◆ TASK DESCRIPTION:
Counting every line in the records below that holds "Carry", give the total and add nothing.

[Stored items]
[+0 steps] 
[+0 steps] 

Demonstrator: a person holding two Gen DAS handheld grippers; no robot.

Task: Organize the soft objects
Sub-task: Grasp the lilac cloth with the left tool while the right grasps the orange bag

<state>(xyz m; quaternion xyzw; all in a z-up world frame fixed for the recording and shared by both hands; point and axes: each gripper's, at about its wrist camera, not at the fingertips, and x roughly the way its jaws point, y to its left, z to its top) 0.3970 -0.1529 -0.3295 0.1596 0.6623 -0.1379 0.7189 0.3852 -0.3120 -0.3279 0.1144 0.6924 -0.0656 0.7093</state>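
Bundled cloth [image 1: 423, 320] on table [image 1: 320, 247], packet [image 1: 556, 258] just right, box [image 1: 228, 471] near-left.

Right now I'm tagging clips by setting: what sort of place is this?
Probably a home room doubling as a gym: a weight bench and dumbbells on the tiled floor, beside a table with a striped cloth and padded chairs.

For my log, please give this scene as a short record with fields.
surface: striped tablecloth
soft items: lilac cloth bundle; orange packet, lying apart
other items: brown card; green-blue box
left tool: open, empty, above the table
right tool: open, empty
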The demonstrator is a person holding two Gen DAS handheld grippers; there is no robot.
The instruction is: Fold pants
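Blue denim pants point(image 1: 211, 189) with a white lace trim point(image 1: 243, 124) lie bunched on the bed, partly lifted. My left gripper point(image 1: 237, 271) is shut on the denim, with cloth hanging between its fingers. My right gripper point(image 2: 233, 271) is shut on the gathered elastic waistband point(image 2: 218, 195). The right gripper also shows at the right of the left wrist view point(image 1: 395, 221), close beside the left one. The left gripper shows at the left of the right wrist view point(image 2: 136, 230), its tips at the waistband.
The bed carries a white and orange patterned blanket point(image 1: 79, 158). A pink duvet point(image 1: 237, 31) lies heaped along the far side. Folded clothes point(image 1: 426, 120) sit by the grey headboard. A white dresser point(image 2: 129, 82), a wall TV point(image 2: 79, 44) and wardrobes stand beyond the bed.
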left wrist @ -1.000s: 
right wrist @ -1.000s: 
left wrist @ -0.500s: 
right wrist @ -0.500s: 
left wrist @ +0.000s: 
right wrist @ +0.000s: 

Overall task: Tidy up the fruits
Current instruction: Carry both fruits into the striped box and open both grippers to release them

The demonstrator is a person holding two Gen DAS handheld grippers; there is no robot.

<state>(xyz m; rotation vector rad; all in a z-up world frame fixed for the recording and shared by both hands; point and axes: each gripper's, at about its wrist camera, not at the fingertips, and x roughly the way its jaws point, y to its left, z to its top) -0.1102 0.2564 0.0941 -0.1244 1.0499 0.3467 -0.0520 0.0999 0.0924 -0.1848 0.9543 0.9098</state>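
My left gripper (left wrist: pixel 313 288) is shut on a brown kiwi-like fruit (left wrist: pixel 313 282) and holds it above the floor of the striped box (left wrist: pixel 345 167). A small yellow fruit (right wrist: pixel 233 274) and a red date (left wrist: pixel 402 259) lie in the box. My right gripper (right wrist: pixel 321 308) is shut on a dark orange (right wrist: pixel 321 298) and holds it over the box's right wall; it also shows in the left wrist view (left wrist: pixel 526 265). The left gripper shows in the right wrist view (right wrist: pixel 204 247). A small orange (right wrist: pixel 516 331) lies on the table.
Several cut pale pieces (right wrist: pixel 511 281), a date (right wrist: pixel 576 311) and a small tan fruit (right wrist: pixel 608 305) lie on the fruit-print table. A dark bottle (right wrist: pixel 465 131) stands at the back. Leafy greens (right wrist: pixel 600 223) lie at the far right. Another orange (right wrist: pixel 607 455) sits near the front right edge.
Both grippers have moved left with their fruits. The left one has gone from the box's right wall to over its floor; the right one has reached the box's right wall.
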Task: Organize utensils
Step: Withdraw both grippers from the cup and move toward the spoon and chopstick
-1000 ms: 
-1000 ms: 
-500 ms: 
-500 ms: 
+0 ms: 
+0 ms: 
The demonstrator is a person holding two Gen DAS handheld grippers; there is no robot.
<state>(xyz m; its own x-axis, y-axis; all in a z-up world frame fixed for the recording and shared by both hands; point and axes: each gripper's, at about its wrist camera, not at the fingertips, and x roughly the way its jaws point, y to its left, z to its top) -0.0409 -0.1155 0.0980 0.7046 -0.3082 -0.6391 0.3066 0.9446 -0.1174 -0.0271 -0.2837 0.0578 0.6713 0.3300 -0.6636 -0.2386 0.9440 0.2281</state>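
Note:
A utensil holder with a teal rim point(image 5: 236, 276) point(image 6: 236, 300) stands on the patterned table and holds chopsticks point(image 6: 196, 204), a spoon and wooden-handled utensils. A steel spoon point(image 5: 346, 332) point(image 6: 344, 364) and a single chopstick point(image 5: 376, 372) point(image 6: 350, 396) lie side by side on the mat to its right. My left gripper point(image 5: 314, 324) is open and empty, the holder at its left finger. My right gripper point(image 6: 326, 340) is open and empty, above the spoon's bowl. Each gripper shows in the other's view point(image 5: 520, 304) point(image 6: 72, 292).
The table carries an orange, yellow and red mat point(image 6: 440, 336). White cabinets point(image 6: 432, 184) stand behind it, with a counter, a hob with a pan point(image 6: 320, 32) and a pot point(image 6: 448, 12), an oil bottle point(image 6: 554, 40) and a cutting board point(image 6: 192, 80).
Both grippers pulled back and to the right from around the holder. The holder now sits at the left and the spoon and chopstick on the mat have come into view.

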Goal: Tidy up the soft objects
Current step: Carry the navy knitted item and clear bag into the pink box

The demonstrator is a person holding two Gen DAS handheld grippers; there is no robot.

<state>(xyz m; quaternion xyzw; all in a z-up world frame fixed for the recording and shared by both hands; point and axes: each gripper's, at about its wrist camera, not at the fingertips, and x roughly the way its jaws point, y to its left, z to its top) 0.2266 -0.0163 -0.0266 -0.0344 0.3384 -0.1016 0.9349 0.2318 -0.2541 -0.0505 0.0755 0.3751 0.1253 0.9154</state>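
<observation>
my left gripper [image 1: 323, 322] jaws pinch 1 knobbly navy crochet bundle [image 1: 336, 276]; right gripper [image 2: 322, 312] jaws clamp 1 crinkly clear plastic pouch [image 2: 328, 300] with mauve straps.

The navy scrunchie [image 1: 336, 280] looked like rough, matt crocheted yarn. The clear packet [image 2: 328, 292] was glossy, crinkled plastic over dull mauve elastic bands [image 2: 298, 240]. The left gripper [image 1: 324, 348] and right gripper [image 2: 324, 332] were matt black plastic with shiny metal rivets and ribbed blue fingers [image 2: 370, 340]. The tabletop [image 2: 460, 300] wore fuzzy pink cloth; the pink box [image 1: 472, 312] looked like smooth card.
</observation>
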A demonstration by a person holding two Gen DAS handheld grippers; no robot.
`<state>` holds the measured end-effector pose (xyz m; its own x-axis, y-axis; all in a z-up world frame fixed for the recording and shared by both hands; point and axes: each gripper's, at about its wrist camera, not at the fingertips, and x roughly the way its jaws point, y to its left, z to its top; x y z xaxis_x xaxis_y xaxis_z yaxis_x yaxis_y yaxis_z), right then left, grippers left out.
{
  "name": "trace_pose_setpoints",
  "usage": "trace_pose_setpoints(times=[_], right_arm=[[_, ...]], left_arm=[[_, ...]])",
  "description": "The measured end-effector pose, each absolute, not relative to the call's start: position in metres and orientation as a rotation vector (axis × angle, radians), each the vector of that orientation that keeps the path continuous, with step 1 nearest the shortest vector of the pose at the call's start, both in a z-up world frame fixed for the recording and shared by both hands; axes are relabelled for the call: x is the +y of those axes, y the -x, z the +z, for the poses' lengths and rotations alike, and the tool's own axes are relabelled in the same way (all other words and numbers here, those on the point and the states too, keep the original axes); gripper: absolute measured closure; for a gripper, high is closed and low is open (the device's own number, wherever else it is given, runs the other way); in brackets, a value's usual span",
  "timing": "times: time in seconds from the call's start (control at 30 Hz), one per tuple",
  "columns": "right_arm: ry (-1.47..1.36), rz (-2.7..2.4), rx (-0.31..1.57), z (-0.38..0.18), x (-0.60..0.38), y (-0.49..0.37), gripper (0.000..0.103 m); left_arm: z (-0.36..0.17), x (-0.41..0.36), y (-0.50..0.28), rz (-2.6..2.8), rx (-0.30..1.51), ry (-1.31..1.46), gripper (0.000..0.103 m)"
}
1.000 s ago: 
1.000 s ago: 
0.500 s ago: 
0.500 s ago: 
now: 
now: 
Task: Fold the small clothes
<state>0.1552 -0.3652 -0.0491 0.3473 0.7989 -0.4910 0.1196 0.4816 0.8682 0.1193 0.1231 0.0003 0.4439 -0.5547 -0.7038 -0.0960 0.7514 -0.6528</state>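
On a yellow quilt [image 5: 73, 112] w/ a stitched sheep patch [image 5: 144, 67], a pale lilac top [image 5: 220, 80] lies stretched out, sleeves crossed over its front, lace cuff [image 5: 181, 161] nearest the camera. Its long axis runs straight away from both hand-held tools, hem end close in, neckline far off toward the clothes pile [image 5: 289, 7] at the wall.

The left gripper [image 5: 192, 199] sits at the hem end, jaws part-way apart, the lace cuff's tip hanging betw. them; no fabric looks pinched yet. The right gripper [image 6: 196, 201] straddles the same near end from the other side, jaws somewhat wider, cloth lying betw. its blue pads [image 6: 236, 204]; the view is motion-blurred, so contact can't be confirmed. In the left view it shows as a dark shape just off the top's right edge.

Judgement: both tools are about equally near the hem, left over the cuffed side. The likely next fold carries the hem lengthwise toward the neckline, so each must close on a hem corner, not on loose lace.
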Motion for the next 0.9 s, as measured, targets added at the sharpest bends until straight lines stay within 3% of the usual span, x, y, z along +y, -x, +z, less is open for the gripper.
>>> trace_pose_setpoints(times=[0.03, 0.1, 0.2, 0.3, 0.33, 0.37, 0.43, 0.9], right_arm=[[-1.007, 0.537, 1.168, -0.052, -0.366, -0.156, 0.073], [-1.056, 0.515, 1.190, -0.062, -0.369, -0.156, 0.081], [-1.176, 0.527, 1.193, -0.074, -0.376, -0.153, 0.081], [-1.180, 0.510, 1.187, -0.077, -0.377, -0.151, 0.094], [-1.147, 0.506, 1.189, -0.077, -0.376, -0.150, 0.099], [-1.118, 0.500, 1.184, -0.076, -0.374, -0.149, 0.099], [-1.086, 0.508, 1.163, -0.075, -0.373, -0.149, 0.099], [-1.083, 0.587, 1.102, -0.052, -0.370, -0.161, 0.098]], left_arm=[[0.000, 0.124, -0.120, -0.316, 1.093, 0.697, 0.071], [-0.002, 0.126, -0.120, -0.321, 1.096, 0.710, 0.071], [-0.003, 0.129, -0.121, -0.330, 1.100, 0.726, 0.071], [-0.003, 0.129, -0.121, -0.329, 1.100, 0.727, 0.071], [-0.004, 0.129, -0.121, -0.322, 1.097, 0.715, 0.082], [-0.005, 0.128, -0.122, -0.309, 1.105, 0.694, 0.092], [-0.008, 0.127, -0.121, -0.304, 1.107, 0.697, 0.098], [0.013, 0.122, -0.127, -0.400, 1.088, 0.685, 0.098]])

◆ RESULT BELOW:
2